Los mirones
Madrid siempre ha estado en obras, imagino que desde sus orígenes árabes, pero ese tejer continuo, esa fiebre de las obras públicas, en tiempos no lejanos, se solía hacer con cierto pudoroso disimulo. Cualquier obra, privada o pública, solía estar oculta por una valla que garantizaba la privacidad de los trabajadores sin exponerles a la pública curiosidad a la hora de echar un pitillo o de darle un tiento a la bota de vino tinto. Hoy, ese disimulo ha desaparecido, en buena parte por la mirada inquisitiva de las televisiones, que siempre encuentran el ángulo preciso al ojo crítico municipal.
Incluso la edificación privada disponía de dos elementos sustantivos: la valla y el perro que circulaba entre los cascotes y desaparecía al derribar el parapeto. Nunca supe si era el mismo perro o había un número determinado de ellos que ofrecían servicios de vigilancia en su momento. Indefectiblemente, el cerco, con el tiempo, acababa por cuartearse y entonces aparecía el ciudadano contemplativo, que pasaba largos ratos observando el trabajo ajeno. Siempre solo, en silencio, como un elemento más en el paisaje urbano. Era el vago de turno, en una ciudad que los producía liberalmente, con aire distraído, sin interferir para nada las tareas ajenas, disfrutando del espectáculo edificante del esfuerzo ajeno.

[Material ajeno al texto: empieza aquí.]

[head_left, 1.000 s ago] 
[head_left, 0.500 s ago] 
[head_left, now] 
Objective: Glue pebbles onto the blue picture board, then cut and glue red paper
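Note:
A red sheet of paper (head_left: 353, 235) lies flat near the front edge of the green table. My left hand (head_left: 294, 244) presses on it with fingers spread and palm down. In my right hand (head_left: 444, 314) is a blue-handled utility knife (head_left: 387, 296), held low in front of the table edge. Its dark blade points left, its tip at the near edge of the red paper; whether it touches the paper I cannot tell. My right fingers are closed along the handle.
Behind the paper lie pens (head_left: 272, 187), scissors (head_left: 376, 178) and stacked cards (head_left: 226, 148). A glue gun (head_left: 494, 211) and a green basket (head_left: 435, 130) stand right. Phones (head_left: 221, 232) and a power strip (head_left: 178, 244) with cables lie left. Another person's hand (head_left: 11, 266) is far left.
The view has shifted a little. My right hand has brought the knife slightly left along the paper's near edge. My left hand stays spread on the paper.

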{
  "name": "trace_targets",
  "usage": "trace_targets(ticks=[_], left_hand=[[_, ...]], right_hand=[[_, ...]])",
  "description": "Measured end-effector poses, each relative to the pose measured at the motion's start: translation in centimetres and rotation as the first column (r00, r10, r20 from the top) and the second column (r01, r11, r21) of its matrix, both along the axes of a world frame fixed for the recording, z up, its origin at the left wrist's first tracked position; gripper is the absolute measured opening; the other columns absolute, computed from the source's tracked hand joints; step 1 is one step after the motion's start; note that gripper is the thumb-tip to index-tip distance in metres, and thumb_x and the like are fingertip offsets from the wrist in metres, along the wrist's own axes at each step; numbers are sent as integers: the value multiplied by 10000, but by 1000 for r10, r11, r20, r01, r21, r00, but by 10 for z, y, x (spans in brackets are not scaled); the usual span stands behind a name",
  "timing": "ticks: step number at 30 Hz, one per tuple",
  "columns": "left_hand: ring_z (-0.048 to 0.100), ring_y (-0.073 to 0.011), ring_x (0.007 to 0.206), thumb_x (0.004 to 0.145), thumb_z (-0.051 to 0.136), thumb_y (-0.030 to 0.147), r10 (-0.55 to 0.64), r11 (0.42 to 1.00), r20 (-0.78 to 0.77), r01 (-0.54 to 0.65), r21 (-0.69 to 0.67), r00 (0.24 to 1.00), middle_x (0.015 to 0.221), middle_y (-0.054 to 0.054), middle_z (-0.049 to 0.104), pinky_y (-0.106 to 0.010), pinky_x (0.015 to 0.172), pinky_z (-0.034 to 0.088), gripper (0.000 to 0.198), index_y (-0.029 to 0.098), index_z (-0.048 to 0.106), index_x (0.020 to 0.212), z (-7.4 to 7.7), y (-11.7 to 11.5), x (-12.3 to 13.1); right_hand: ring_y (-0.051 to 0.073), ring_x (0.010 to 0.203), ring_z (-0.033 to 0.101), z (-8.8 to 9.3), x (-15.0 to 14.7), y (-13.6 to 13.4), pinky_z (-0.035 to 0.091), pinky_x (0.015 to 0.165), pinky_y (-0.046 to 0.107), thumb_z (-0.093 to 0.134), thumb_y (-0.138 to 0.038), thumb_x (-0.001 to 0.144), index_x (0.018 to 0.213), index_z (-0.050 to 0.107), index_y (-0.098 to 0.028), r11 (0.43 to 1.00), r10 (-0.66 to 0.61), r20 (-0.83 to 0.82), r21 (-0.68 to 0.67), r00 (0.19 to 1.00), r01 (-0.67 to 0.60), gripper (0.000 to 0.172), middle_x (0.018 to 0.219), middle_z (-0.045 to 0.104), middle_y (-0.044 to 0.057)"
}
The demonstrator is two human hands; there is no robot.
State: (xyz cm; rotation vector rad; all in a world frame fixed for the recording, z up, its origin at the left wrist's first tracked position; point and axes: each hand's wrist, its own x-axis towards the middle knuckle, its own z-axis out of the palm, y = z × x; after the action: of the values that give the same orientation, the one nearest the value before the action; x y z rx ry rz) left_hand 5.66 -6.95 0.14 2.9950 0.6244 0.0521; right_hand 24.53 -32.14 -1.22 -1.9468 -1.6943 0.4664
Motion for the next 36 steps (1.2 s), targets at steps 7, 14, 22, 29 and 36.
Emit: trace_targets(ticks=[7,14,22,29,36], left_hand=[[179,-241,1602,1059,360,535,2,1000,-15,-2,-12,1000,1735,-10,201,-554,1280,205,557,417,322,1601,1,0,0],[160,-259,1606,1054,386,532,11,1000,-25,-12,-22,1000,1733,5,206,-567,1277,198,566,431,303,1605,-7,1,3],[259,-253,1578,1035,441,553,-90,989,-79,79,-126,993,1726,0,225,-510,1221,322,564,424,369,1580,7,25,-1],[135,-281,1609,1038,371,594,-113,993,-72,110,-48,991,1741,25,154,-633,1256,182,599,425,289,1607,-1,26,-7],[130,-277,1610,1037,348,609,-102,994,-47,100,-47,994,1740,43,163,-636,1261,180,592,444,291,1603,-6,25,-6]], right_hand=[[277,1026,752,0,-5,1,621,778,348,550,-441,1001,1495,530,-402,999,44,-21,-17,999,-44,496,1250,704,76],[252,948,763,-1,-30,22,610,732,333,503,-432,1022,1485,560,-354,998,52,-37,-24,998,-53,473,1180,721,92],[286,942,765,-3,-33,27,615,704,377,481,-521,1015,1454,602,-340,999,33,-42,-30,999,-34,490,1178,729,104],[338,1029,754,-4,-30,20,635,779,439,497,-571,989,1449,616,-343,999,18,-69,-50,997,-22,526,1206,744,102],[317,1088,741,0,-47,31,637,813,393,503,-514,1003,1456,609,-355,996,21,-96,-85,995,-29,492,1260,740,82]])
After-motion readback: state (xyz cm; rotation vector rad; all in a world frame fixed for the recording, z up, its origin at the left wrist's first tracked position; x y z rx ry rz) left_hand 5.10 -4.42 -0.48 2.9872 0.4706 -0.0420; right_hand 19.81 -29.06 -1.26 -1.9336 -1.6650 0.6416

Quizá fuera bueno recobrar al vago profesional que controlaba la productividad ajena
Dijo don Miguel de Unamuno -que había detectado la presencia del ocioso espectador- que aquel vago ante la obra, o el escaparate, en las épocas en que se hacían algunas cosas a la vista, era el que hacía marchar la actividad comercial de la Plaza Mayor de Salamanca. Había varias industrias transparentes en la ciudad, entre otras un obrador de chocolates, y los operarios se esforzaban en la labor, conscientes de que tenían un público crítico y quizás exigente. Cuando los ciudadanos se retiraban, tras haber echado una ojeada a la suculenta tarea, allí quedaba el vago, impertérrito, fiscalizador, ajeno y al tiempo ligado a lo que ocurría ante sus ojos ociosos e inquisitivos.

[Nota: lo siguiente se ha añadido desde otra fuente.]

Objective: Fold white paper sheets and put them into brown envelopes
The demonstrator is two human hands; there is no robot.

Quizás hemos perdido la petulancia fabril y fuera bueno recobrar aquel puesto de trabajo, devolvernos al vago profesional que controlaba la productividad ajena. En el imaginativo mundo en que vivimos, donde flotan plácidamente tantos empleados y funcionarios sin quehaceres explícitos, para quienes se ha inventado una letanía de nombres que justifican inexistentes cometidos, cabría el vago mentado, aunque sería indispensable buscarle otro apelativo, como el de viceasesor de la competitividad o término análogo de fácil incorporación en las nóminas. Una Escuela Especial, con homologación universitaria, si fuera preciso, fortalecería una escalilla de fácil inclusión en los presupuestos, instituyendo becas si fuere menester o, incluso, importándolos transitoriamente de otros países. En México, en Caracas, en Lima, en El Cairo y en Manila he visto hombres que, quizás sin ellos saberlo, cumplirían los requisitos más exigentes y reforzarían los siempre bamboleantes lazos con las naciones hermanas y primas.

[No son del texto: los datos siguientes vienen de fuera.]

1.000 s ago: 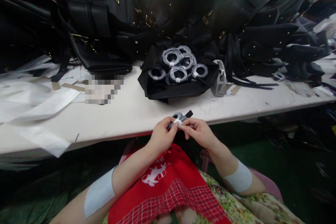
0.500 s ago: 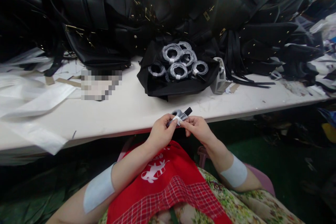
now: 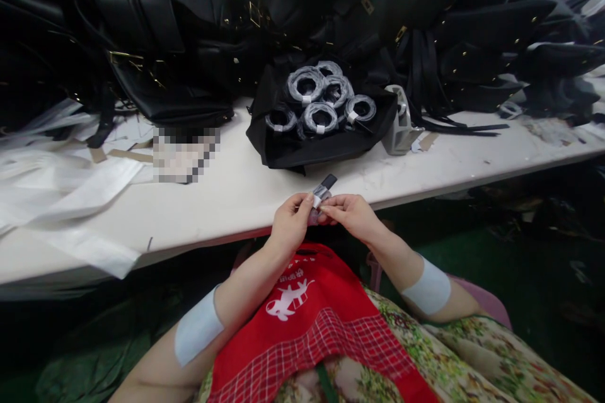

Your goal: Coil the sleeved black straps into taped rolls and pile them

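Note:
Between both hands, over the table's front edge, is a plastic-wrapped strap roll with a black end sticking up and a white label on its near side. My left hand pinches it from the left, thumb at the label. From the right, my right hand has its fingers closed at the roll's lower right side. Beyond them, a black fabric bag holds several wrapped rolls with white labels. A grey tape dispenser stands against the bag's right side.
Black bags with gold buckles are piled along the back of the white table. White sheets lie at the left, near a pixelated patch. Black straps lie right of the dispenser.
The held roll has turned so its ring is seen more edge-on, with the black end steeper. Both hands sit slightly higher in view. The camera view has shifted a little.

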A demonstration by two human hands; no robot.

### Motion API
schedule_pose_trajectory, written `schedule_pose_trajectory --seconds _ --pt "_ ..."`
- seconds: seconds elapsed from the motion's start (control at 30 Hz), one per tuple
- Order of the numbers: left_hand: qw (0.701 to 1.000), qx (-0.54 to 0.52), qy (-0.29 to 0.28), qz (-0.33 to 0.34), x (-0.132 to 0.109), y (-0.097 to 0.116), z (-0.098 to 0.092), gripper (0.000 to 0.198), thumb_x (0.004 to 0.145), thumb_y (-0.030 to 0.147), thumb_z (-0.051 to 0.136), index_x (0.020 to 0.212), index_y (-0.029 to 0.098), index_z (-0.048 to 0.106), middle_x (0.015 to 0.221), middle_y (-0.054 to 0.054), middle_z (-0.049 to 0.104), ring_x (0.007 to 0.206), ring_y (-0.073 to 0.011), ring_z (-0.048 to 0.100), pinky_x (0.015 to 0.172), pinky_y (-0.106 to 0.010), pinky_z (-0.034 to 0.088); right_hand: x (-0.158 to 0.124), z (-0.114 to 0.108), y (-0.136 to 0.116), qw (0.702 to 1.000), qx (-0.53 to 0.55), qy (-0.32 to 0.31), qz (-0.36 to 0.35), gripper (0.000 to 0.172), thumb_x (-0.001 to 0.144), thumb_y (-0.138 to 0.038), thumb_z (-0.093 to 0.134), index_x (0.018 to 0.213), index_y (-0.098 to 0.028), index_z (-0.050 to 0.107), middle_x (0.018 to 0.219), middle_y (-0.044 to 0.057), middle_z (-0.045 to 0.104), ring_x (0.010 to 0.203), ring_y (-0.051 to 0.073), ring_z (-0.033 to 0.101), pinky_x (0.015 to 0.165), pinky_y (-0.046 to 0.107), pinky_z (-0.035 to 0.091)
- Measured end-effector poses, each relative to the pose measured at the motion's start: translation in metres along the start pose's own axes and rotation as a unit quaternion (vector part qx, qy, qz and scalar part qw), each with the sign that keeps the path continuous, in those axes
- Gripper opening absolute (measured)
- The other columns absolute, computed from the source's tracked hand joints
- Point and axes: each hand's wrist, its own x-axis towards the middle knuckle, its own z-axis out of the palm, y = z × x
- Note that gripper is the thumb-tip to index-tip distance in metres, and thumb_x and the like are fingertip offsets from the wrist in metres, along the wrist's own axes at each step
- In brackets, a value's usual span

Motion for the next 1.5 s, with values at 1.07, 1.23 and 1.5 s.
schedule_pose_trajectory --seconds 1.07,1.23,1.5 --pt "0.966 -0.228 -0.014 -0.118 0.005 0.002 -0.019 0.039 0.082 0.049 0.06 0.07 0.012 0.063 0.057 -0.001 0.06 0.051 -0.0117 0.053 0.053 -0.022 0.046 -0.003 0.008 0.007 0.925 -0.32 0.101 -0.179 0.022 0.085 -0.035 0.06 0.072 -0.019 0.066 0.06 0.0 0.066 0.054 0.013 0.06 0.053 0.022 0.041" --pt "0.888 -0.39 -0.086 -0.229 0.001 0.018 -0.032 0.044 0.096 0.032 0.04 0.062 0.011 0.059 0.049 -0.001 0.053 0.043 -0.0089 0.046 0.052 -0.022 0.047 -0.013 0.009 -0.004 0.877 -0.329 0.169 -0.307 0.018 0.079 -0.034 0.068 0.089 -0.019 0.064 0.078 0.003 0.065 0.072 0.017 0.061 0.068 0.028 0.049" --pt "0.874 -0.407 -0.022 -0.265 -0.007 0.024 -0.027 0.036 0.098 0.025 0.039 0.078 0.008 0.063 0.063 -0.007 0.064 0.048 -0.0106 0.056 0.057 -0.024 0.054 -0.027 0.023 -0.014 0.843 -0.375 0.169 -0.346 0.016 0.079 -0.028 0.068 0.091 -0.02 0.06 0.091 0.007 0.063 0.083 0.021 0.06 0.076 0.034 0.051"
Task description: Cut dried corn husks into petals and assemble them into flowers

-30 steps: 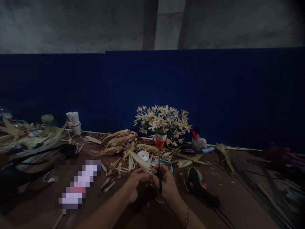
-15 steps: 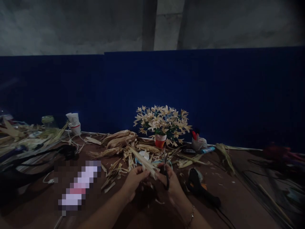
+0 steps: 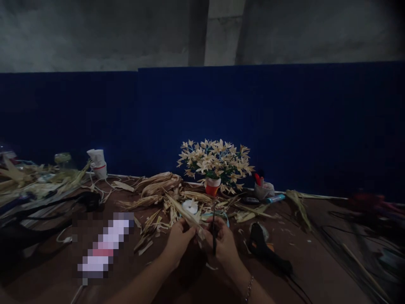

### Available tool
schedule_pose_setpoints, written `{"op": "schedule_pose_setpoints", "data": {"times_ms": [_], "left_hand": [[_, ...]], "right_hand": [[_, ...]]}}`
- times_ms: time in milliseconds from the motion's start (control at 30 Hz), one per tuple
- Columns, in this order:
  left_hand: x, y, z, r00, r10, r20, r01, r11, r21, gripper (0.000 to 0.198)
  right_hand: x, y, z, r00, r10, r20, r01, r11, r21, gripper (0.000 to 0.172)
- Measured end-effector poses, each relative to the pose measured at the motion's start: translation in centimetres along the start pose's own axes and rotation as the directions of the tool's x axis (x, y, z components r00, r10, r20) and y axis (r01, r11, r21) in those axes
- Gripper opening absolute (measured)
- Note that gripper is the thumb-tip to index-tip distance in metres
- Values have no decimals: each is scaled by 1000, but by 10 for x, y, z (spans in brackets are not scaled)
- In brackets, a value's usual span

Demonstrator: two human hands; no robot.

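Note:
A pale strip of dried corn husk [image 3: 186, 214] slants up and left from between my two hands. My left hand [image 3: 179, 242] is closed, pinching the husk near its lower end. Close beside it, my right hand [image 3: 223, 242] is wrapped round the dark handles of a pair of scissors [image 3: 214, 230], whose blades point up and away from me. The right thumb and fingers also meet the husk's lower end. Behind the hands lies a white spool [image 3: 190, 206] with light blue ribbon. Beyond it stands a red and white cup [image 3: 212, 185] with many pale husk flowers [image 3: 217, 160].
Bundles of dried husk [image 3: 161, 185] lie behind my left hand. A black glue gun [image 3: 268, 251] with a cord lies right of my hands. A small tub of tools [image 3: 263, 190] stands farther back. A pixelated oblong [image 3: 107, 245] is at left. A blue partition [image 3: 202, 105] closes the back.
The scissors have turned in my right hand, so the blades stand more upright and shifted left. Both hands have moved slightly, and the husk strip tilts farther left.

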State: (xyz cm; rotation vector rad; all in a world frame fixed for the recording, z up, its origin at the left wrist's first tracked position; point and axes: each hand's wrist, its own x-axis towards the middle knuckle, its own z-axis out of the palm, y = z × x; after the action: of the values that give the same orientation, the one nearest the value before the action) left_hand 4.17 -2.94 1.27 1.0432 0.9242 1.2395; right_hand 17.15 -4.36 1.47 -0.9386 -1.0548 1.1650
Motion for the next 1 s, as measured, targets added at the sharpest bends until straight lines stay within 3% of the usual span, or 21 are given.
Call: {"op": "schedule_pose_setpoints", "data": {"times_ms": [267,467,633,767,1000], "left_hand": [[0,7,-7,989,-70,128,75,996,-38,23],[3,7,-13,996,-91,-10,89,988,-130,22],[9,16,-21,975,-125,-182,66,953,-296,26],[12,16,-22,976,-88,-201,11,935,-355,25],[12,11,-21,977,-113,-182,47,942,-333,28]], "right_hand": [[0,-6,-4,990,136,46,-141,982,125,41],[2,-5,-10,975,189,114,-196,979,50,37],[0,-1,-17,882,359,305,-309,930,-200,35],[-5,-4,-17,823,426,375,-354,902,-248,35],[-9,-8,-14,823,406,397,-334,912,-240,37]]}}
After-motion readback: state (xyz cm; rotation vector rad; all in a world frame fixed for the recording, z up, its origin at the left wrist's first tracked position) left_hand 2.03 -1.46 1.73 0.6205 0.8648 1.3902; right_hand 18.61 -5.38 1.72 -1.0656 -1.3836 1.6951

En esta época estival escasean los empleos para quienes no han podido pasar esas dulces semanas en las populosas playas mediterráneas. El hecho de que las cosas sigan funcionando confirma, por otro lado, que los empeños oficiales podrían ser cubiertos por la mitad de los empleados, pero eso no haría otra cosa que agravar la crisis, aunque de toda situación grave puede extraerse alguna enseñanza que nos llevara a escoger a ese porcentaje de personas capacitadas, que son las que permiten que la maquinaria funcione. Sin alharacas ni publicidad negativa pudiera crearse un estadio de hombres y mujeres alfa, bien pagados, a los que acompañaría, como un coro bien conjuntado, la pléyade de gente inútil, bien intencionada y mejor relacionada, sin el estigma de figurar oficialmente en las listas del paro.
El asunto tiene raíces en el remoto pasado. Hace años, un viejo amigo, alto cargo en cierto organismo oficial, me aseguró que en su sección, bien nutrida, sólo trabajaban dos personas: un técnico, jubilado hacía años, pero a quien no se atrevían a echar, porque era el único competente, y otro facultativo que se llevaba muy mal con la esposa y a quien el divorcio no beneficiaría, que hacía horas extra, sin remuneración, con tal de acortar su presencia en el domicilio conyugal. Este tipo de personas, y la institución del vago inquisitivo deberían estar presentes en los deseables acuerdos laborales que tanto se echan de menos.